» Exercise instructions: Only one stretch of the data below should be repeated: the lines from the line containing "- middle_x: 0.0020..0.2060" through the line containing "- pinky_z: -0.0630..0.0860", inclusive, exactly as they are.

>>>

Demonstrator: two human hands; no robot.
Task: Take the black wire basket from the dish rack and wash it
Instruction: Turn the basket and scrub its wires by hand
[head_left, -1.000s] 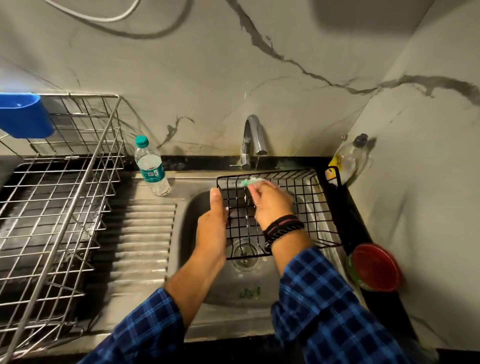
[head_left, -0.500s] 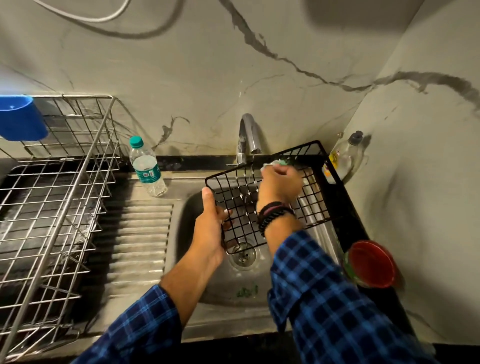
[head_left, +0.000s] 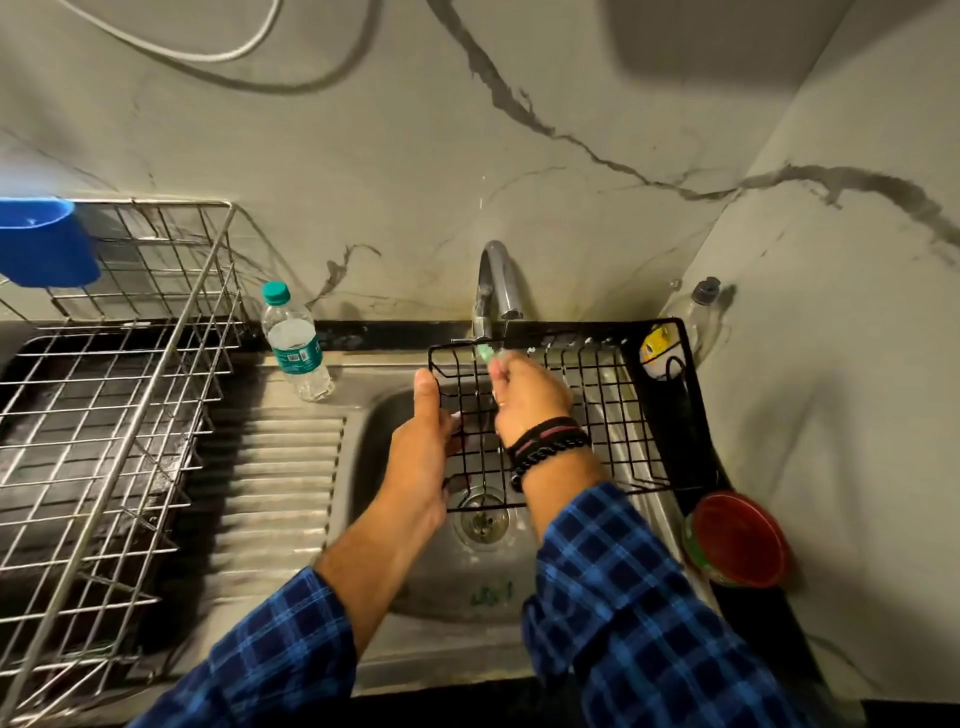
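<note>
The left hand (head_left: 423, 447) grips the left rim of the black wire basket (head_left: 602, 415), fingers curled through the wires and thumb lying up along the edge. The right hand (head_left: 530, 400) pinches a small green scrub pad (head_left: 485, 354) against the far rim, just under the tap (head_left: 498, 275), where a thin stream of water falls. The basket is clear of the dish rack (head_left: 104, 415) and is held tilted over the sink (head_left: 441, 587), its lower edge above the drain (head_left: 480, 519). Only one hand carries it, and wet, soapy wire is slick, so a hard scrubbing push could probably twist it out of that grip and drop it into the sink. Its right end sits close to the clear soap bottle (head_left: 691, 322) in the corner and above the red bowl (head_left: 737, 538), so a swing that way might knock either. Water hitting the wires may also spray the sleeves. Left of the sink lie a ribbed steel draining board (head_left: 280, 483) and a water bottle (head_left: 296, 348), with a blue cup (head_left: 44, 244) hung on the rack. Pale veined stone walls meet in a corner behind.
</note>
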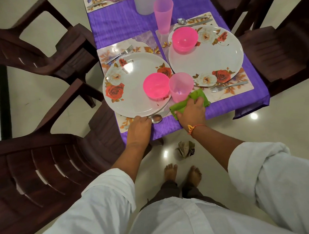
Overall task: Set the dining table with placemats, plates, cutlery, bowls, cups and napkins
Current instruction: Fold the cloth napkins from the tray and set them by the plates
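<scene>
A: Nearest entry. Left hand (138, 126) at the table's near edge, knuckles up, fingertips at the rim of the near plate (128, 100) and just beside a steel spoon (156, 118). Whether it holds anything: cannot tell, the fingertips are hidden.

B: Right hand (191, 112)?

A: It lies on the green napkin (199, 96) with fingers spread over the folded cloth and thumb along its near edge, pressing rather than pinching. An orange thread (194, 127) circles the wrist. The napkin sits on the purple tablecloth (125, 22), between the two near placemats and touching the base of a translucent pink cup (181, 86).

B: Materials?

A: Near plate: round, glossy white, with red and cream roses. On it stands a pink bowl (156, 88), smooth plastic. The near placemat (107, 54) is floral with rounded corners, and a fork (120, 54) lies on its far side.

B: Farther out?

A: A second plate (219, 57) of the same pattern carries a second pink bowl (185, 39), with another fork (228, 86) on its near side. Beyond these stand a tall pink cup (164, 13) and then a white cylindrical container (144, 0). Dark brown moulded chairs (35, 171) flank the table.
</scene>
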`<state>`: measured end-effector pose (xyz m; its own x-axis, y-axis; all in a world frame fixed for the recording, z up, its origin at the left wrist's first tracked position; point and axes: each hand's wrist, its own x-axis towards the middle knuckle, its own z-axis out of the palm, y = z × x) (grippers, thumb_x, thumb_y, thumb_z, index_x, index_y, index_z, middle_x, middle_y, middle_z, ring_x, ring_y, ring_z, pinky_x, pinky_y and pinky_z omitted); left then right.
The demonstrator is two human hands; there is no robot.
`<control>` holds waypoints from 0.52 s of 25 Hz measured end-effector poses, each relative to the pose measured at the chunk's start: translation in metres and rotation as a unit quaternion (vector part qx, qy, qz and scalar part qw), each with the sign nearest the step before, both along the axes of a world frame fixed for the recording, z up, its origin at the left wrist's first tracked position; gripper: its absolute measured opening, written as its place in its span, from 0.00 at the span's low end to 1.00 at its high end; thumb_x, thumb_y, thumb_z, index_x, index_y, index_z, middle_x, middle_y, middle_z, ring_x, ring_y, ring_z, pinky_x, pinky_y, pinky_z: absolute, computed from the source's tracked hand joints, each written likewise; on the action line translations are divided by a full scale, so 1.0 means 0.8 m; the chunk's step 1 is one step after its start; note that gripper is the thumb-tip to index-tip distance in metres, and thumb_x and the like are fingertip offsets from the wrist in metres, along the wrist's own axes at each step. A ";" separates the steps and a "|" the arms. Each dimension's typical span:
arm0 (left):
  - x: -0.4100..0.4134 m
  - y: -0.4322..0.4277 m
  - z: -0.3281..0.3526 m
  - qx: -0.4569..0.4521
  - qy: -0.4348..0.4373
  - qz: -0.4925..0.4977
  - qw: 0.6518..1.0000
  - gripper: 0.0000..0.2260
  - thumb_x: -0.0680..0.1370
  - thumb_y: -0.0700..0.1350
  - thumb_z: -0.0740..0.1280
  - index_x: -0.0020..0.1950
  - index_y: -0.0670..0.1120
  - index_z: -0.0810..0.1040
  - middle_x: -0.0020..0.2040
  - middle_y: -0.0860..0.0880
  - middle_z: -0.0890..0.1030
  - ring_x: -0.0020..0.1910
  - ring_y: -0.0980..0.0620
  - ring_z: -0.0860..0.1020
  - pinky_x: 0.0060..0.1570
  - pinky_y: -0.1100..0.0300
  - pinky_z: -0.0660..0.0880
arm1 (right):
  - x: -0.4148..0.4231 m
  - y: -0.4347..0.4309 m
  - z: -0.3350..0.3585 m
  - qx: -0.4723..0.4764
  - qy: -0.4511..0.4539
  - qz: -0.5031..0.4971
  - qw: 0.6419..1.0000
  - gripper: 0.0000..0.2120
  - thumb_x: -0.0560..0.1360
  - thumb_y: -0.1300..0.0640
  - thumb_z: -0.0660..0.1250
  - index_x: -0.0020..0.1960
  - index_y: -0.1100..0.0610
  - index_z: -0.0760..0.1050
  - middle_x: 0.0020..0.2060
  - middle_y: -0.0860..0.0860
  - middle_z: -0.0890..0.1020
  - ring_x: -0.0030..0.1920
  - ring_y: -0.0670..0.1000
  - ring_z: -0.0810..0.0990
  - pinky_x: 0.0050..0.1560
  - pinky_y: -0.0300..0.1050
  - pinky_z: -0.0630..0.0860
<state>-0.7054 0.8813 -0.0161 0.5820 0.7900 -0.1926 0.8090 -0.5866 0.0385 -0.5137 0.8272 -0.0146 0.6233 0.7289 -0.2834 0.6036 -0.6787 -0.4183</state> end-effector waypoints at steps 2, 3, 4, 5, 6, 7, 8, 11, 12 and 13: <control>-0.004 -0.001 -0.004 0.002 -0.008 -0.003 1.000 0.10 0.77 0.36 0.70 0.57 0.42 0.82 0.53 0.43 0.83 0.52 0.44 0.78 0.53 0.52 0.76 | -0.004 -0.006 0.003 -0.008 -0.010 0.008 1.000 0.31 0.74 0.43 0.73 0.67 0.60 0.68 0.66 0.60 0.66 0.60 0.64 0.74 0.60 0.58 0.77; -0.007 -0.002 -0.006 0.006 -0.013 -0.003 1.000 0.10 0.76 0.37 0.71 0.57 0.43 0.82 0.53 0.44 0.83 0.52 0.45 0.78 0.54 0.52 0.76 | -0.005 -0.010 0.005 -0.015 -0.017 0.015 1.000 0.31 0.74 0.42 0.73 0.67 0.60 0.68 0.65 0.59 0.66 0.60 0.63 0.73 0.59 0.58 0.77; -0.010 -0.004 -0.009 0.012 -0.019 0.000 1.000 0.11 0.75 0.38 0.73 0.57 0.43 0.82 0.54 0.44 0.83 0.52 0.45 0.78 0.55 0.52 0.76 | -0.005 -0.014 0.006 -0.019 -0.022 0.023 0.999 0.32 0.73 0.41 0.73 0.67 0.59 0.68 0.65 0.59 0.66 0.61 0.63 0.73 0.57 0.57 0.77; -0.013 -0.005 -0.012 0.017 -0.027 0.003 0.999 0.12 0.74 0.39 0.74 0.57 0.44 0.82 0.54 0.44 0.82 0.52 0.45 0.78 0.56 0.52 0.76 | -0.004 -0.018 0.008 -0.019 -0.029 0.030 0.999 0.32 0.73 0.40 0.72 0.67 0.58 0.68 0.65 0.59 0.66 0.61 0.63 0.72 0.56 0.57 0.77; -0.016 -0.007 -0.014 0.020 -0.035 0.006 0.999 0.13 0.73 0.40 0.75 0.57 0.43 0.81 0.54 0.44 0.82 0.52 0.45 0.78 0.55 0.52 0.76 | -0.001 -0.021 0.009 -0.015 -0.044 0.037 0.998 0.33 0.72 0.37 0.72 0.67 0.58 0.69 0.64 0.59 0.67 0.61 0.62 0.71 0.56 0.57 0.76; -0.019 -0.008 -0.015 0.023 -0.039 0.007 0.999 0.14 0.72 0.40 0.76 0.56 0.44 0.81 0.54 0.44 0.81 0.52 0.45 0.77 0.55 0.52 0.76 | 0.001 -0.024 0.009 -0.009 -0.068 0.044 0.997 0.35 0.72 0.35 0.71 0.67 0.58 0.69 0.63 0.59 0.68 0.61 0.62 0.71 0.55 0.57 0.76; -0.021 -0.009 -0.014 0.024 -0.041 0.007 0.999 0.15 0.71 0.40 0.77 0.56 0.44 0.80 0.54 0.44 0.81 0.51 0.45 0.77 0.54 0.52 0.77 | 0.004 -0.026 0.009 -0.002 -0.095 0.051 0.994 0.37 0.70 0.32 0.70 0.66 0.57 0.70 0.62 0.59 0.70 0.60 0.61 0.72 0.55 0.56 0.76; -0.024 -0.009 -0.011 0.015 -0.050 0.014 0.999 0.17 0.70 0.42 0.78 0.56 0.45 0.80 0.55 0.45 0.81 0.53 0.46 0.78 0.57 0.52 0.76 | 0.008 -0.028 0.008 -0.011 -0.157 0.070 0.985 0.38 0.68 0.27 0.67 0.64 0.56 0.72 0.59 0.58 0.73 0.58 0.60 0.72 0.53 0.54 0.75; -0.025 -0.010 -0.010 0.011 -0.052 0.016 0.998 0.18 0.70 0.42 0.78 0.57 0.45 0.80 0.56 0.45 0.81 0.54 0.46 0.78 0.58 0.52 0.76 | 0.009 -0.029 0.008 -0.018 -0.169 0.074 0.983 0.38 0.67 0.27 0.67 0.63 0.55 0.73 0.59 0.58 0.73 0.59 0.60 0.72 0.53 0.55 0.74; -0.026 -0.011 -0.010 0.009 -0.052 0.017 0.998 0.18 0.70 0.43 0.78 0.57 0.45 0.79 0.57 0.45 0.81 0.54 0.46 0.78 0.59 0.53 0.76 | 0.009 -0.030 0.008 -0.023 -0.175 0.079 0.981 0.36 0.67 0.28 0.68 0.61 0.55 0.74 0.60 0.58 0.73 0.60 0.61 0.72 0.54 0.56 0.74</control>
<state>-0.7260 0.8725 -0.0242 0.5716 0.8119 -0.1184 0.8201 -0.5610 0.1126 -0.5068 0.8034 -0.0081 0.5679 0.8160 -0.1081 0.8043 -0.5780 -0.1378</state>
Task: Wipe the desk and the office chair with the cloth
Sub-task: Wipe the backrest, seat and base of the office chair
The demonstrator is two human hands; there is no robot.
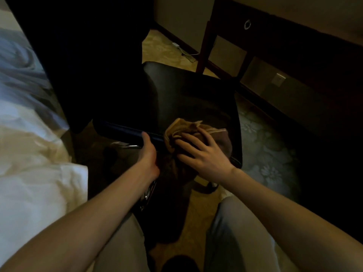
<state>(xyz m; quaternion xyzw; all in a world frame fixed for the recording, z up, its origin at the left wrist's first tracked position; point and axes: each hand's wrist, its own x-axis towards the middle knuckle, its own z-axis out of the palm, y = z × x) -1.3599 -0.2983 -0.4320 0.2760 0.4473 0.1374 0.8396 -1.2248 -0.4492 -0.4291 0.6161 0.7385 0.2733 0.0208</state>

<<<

» Task solution:
  - middle_x: 0.0020..0.2060
  - middle_y: -0.0860..0.0860
  - middle_z: -0.0890..0.1020
  - ring_x: -0.0030..0.1920
  - ring_y: -0.0670..0.1000
  - ring_z: -0.0810..0.0990
  - pinky_x: 0.0050..0.1560
  - pinky_y: -0.0300..0.1050
  - pinky_z: -0.0630..0.0860

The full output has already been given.